Claim preclusion prohibits lawsuits on "any claims that were raised or could have been raised" in a prior action. Owens v. Kaiser Found. Health Inc., 244 F.3d 708, 713 (9th Cir. 2001). It applies when there is "1) an identity of claims; 2) a final judgment on the merits; and 3) identity or privity between parties." Id. Each prong must be satisfied for the prior case to have preclusive effect. On the first prong, there is an identity of claims where two lawsuits arise from "the same transactional nucleus of facts." Tahoe-Sierra Preservation Council v. Tahoe Regional Planning Agency, 322 F.3d 1064, 1077-78 (9th Cir. 2011). On the second prong, Federal Rule of Civil Procedure 41(b) states that "[u]nless the dismissal order states otherwise," an involuntary dismissal, "except one for lack of jurisdiction, improper venue, or failure to join a party, . . . operates as an adjudication on the merits." The Supreme Court has interpreted the jurisdictional exception broadly. Costello v. United States, 365 U.S. 265, 286 (1961) ("We regard the exception as encompassing those dismissals which are based on a plaintiff's failure to comply with a precondition requisite to the Court's going forward to determine the merits of his substantive claim."). The Ninth Circuit recently held that where the district court's dismissal was at least in part for failure to effectuate service, the Rule 41(b) exception applied and the later suit was not precluded. Ruiz v. Snohomish Cty. Pub. Util. Dist. No. 1, 824 F.3d 1161, 1164 (9th Cir. 2016) (quoting with approval the Second Circuit's statement that "[a] dismissal for failure of service of process, of course, has no res judicata effect").

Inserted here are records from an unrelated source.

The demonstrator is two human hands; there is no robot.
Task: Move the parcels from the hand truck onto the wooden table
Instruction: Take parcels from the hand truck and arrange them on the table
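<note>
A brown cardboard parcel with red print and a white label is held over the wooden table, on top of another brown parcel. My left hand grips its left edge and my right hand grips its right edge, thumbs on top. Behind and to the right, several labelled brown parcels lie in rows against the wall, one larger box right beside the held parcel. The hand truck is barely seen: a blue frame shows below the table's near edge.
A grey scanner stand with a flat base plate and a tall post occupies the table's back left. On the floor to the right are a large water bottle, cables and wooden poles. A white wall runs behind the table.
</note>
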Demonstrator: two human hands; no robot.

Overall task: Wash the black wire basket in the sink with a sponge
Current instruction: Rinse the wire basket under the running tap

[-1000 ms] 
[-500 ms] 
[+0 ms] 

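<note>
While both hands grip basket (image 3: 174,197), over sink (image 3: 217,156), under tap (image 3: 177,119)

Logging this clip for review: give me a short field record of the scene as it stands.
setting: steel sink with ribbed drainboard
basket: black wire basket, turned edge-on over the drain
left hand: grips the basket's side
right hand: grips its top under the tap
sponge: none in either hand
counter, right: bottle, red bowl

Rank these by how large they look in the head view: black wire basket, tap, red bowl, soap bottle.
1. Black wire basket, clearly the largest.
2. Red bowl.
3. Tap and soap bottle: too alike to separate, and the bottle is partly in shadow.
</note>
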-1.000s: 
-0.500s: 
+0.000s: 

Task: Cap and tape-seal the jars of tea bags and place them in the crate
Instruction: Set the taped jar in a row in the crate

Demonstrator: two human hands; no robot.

The defendants first seek to establish claim preclusion from the 2012 lawsuit Cortez filed in Henderson small claims court. The defendants provide only a docket summary, however, which does not contain enough information to show that there is an identity of claims. The docket identifies the plaintiff as Cortez, the defendant as Nationstar, and that Cortez brought claims regarding the property located at 1020 Zurich Ave. But it does not mention either the promissory note or the DOT, nor does it give any detail as to the nature of the complaint.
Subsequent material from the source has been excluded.